(Directions for this task):
With pictures left out, output exactly the lines of the listing below from the line that has "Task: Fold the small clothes" to the line that has "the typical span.", both lines kept.

(Material for the task):
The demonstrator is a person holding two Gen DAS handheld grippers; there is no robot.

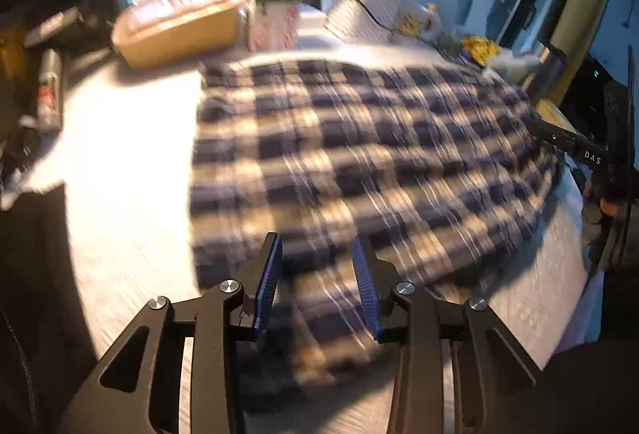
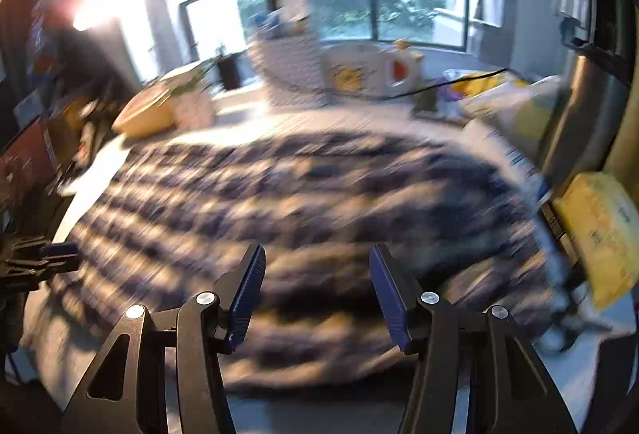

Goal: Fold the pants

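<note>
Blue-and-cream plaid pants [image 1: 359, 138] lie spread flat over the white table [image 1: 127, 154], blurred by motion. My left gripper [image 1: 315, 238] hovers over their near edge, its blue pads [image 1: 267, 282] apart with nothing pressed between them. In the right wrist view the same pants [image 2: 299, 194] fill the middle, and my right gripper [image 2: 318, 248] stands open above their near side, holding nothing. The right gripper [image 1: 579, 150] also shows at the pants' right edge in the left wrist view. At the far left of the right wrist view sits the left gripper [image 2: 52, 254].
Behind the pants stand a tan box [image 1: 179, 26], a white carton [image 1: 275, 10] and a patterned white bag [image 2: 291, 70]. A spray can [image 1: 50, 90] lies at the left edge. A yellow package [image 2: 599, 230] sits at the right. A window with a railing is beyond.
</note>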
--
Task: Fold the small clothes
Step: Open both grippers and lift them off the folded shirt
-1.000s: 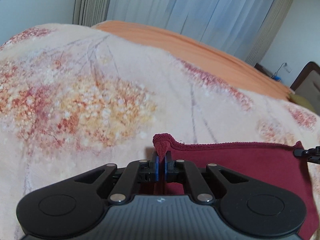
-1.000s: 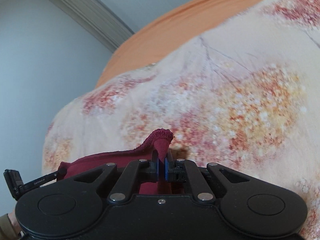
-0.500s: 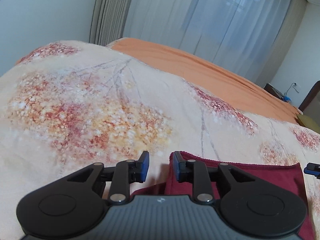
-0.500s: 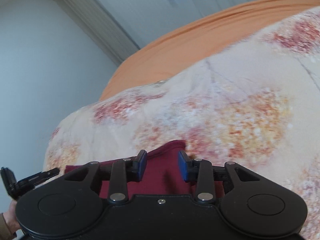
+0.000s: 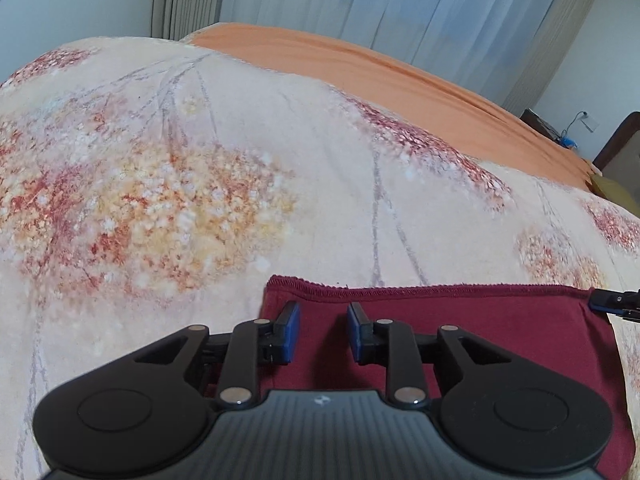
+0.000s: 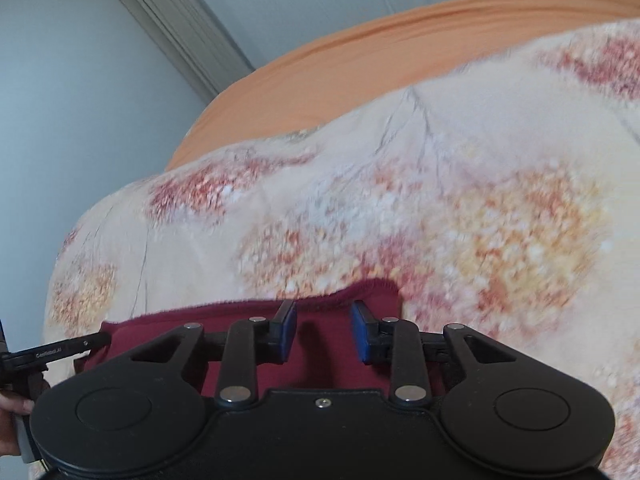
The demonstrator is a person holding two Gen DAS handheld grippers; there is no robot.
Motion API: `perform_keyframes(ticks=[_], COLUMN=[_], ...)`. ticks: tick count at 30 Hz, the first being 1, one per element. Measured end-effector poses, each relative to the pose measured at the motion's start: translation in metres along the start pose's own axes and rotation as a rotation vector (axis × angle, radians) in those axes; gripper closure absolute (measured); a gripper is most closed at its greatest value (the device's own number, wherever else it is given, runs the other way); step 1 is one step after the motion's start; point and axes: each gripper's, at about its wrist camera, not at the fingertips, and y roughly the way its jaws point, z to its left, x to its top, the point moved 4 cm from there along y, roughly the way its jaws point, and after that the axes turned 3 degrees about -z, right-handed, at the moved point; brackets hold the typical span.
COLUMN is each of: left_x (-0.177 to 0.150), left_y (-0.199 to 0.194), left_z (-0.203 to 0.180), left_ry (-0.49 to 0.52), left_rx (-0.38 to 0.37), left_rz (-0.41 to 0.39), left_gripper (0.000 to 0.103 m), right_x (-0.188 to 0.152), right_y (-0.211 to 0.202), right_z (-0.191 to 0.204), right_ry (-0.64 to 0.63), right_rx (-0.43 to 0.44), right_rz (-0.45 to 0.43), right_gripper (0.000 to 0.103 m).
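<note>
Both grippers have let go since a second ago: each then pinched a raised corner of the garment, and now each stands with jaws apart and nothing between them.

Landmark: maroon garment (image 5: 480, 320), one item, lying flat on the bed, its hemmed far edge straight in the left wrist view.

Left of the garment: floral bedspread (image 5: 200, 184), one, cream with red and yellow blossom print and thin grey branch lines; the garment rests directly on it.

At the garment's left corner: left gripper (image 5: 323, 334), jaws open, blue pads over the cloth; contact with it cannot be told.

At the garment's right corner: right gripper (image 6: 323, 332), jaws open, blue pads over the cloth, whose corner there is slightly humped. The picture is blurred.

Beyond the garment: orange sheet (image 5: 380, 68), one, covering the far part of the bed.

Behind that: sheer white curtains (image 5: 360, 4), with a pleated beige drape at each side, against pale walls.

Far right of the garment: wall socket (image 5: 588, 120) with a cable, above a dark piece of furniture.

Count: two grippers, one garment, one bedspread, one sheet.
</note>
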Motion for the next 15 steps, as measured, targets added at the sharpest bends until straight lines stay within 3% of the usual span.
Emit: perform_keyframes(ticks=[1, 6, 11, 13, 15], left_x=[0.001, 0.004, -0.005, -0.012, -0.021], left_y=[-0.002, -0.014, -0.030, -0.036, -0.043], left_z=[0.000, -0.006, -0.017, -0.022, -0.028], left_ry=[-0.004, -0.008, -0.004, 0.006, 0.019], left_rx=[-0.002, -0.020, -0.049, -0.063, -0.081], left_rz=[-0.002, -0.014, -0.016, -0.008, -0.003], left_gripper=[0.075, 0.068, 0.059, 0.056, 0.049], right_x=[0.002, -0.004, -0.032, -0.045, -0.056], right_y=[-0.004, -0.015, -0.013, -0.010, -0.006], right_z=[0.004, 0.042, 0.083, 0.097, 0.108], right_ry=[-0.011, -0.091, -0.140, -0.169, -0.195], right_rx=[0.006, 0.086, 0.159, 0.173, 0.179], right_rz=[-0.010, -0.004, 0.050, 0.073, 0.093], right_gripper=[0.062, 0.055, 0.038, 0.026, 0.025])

(Response below):
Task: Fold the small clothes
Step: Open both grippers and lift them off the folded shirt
-1.000s: 
-1.000s: 
-0.500s: 
-0.500s: 
+0.000s: 
+0.000s: 
The demonstrator is a person holding two Gen DAS handheld grippers; there is no robot.
Motion API: `perform_keyframes(ticks=[_], COLUMN=[_], ...)`. ticks: tick count at 30 Hz, the first being 1, one per element. Measured end-effector poses, each relative to the pose measured at the motion's start: translation in metres along the start pose's own axes and rotation as a rotation vector (axis × angle, radians) in those axes; gripper closure absolute (measured); a gripper is most closed at its greatest value (the device's own number, wherever else it is given, runs the other way); step 1 is one step after the motion's start; point and axes: each gripper's, at about its wrist camera, not at the fingertips, and y roughly the way its jaws point, z to its left, x to its top, the point moved 4 cm from there along y, roughly the way its jaws point, and after that the axes turned 3 degrees about -z, right-handed, at the moved point; brackets hold the typical span.

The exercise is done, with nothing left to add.